Now I don't get a Malformed packet
error but rather a wrong result when uploading / downloading non-small files (it keeps reproducing when I'm trying to upload a 29mb file and get a ~28mb file on the server, the resulting file size is different on each try).
This is the upload code I'm running for upload:
var progressCallback = function (totalFile, totalTransferred) {
log('progress: ' + totalTransferred + '/' + totalFile + ' ' + parseInt((totalTransferred / totalFile) * 100) + '%');
};
var total = 0;
sftp.fastPut(localPath, remotePath, {
step: function (totalTransferred, chunk, totalFile) {
total = totalFile;
progressCallback(totalFile, totalTransferred);
}
}, function (err) {
if (err) {
onError(err);
} else {
progressCallback(total, total);
uploadCompleatedCallback();
}
});
And this is the code for download:
sftp.fastGet(source, target, {
step: function (totalTransferred, chunk, totalFile) {
total = totalFile;
progressCallback(totalFile, totalTransferred);
}
}, function (err, result) {
if (err) {
onError('Download failed. ' + JSON.stringify(err));
} else {
progressCallback(total, total);
downloadCompletedCallback();
}
});
When uploading, this is the log:
2016-10-18T15:20:49.032Z - debug: progress: 32768/30839489 0%
... more progress logs
2016-10-18T15:31:38.503Z - debug: progress: 30741185/30839489 99%
2016-10-18T15:31:38.549Z - debug: progress: 30773953/30839489 99%
2016-10-18T15:31:39.288Z - debug: progress: 30806721/30839489 99%
2016-10-18T15:31:39.867Z - debug: progress: 30839489/30839489 100%
2016-10-18T15:31:40.194Z - debug: progress: 30839489/30839489 100%
And this is the log for download:
2016-10-18T15:32:06.973Z - debug: progress: 32768/29491200 0%
2016-10-18T15:32:07.373Z - debug: progress: 65536/29491200 0%
... more progress logs
2016-10-18T15:33:17.268Z - debug: progress: 8093696/29491200 27%
2016-10-18T15:33:17.317Z - debug: progress: 8126464/29491200 27%
2016-10-18T15:33:17.790Z - debug: progress: 8159232/29491200 27%
2016-10-18T15:33:18.238Z - debug: error: {"code":"ECONNRESET","errno":"ECONNRESET","syscall":"read","level":"client-socket"}
As you can see the downloaded file is only partial... but the thing is that even though the step function indicates the entire file was uploaded, looking at the server the file is 28.13MB instead of 29.4MB. This keeps reproducing (the resulting sizes change a little).

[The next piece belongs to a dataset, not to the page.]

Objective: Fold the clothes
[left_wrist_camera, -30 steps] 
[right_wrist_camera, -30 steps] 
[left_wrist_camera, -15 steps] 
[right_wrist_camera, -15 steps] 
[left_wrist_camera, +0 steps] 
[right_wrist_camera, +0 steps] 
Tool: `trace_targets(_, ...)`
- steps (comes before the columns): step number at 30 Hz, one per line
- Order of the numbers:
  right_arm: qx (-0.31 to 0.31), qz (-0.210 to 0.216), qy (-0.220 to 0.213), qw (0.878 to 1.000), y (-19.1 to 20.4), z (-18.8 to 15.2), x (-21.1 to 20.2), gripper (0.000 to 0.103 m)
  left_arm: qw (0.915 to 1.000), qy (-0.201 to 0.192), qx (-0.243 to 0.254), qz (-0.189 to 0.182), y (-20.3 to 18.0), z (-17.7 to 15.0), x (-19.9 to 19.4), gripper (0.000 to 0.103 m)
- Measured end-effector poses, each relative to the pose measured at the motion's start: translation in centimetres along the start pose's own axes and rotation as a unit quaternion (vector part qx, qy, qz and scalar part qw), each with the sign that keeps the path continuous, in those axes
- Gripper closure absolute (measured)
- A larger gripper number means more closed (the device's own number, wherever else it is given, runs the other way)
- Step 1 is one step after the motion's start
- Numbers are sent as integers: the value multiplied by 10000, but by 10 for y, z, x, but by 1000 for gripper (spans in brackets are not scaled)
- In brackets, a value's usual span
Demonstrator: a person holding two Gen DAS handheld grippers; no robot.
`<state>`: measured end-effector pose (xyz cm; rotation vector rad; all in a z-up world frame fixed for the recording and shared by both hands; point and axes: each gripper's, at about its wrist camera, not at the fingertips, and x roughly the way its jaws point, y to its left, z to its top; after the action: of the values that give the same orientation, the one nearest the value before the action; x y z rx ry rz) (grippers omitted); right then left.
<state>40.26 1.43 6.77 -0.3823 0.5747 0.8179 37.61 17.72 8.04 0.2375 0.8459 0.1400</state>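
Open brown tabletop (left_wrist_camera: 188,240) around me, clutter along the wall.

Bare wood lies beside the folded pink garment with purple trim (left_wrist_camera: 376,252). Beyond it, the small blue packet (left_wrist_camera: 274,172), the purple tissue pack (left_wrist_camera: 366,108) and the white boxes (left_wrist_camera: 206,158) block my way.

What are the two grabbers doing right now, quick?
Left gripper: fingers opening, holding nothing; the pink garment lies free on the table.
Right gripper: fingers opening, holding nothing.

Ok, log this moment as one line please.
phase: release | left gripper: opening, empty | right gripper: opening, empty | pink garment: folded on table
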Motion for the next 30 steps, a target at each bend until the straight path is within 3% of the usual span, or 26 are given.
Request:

I've tried the same process using an FTP software and it worked (seems the server is ok).
This is a detailed upload log of an upload interupted with conncetion reset: https://gist.githubusercontent.com/adamtal3/678129cc456e937fa8e855a31cd0895d/raw/7601b942d4db89ae1dc1460e47e4ca4dd5634535/upload-connection-reset
And this is an upload log of a file that's uploaded completely but when looking at it on the server its size is 29491200 and not 30839489 as the log indicates (how could it be?): https://gist.githubusercontent.com/adamtal3/678129cc456e937fa8e855a31cd0895d/raw/7601b942d4db89ae1dc1460e47e4ca4dd5634535/upload-complete-wrong-size
Can you understand anything from this? How can the resulting file be smaller that the size stated in the step function? Why does it work with a 3rd party sftp software but not with ssh2? Is there a client cause of the connection reset? Is there anything to do about it? can I reconnect and continue the download/upload from where it disconnected?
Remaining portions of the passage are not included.